Десять дней спустя записи вообще оборвутся. Навсегда.

В своих дневниках 1970 года Кондратович и Лакшин упоминали то о появившейся у Александра Трифоновича еще в марте усталости, слабости, то об одышке, жалобах на эмфизему и боли в ноге и руке. Летом он уже с трудом делал дарственные надписи на своем двухтомнике, отправляемом многим поздравившим его с юбилеем.

Двадцать второго сентября у него случился инсульт; отнялась правая половина тела, пострадала и речь. А 14 октября, уже в больнице, был обнаружен рак легких. По словам мемуаристов, медики полагали, что хотя опухоль появилась (и не была замечена врачами) еще года два назад, но события последних месяцев сыграли роковую роль.

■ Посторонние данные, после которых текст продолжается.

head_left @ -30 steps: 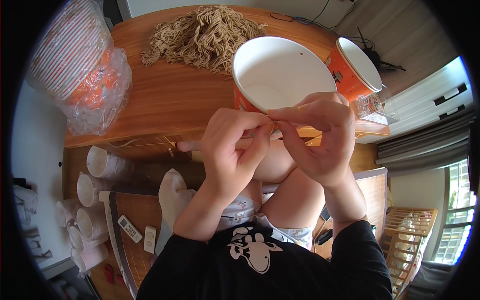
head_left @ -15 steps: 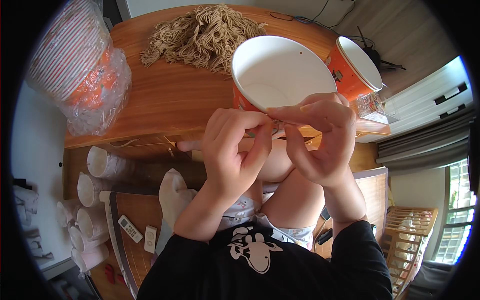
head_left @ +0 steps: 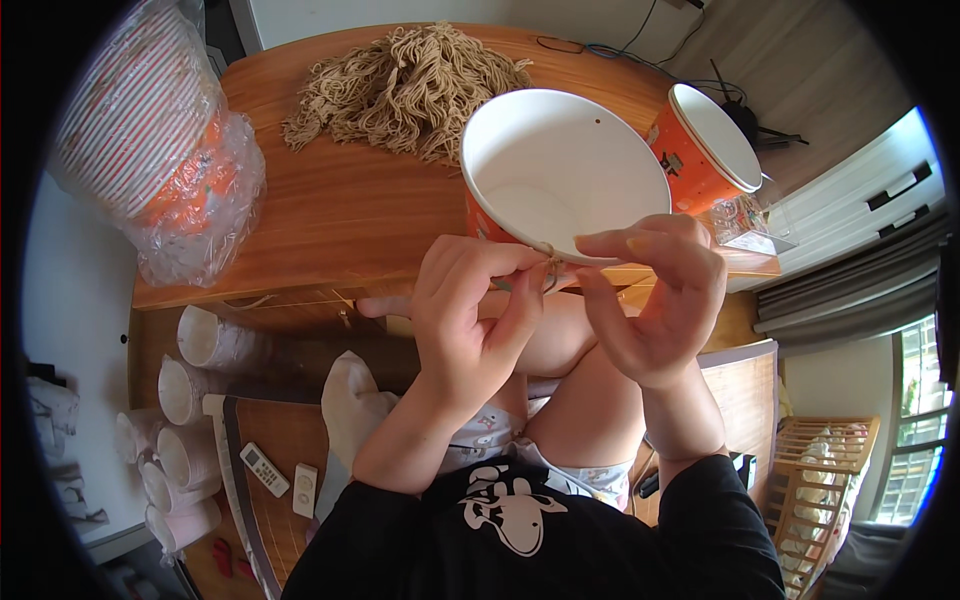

Заговорили о близком конце.

«Вверху» всполошились.

«На Старой площади (в ЦК. — А. Т-в) недовольны болезнью Твардовского», — записал слова Косо-лапова Лакшин и позже продолжал: «Каждый день начальник Кремлевки (так называемой Кремлевской больницы на Воздвиженке, тогда проспекте Калинина. — А. Т-в) звонит Демич<еву> и докладывает о состоянии Трифоныча… М<арии> Ил<ларионов>не звонил референт Брежнева и сказал, что отдано распоряжение сделать все возможное — предоставить любых врачей и лекарства…»

Простодушная цензорша прояснила причину этой озабоченности: «Только бы Твардовский не умер в нынешнем году — это была бы крупная неприятность» (слишком очевидна была бы связь с разгромом «Нового мира»).

Но богатырское здоровье позволило поэту еще больше года сопротивляться страшной болезни.

В феврале 1971-го Александра Трифоновича перевезли домой (хотя потом из-за ухудшения снова временно брали в больницу).

«Глаза синие, умные, — записывал часто навешавший его Лакшин, — и несчастные, когда „слово мечется“, как он выразился, а его не схватишь… Я упомянул в связи с чем-то „Новый мир“. Он сказал: „…Это боль, это боль“».

«Правая рука — крупная, тяжелая, неподвижно лежала на колене, — вспоминал Кондратович. — „Скрюченные персты“ — сразу же вспомнились его же слова об отцовской руке, руке кузнеца. Скрюченные персты уже не разгибались много недель. Он подал здоровую, левую, в ней была жизнь, в пожатии я почувствовал силу, которую еще надо было немного сдерживать, и меня это очень обрадовало. Потом я увидел, как он этой левой довольно легко достал из кармана пижамы сигарету и, зажав в коленях коробок спичек, сам прикурил, и во мне вспыхнула надежда: а вдруг, случаются же на свете чудеса!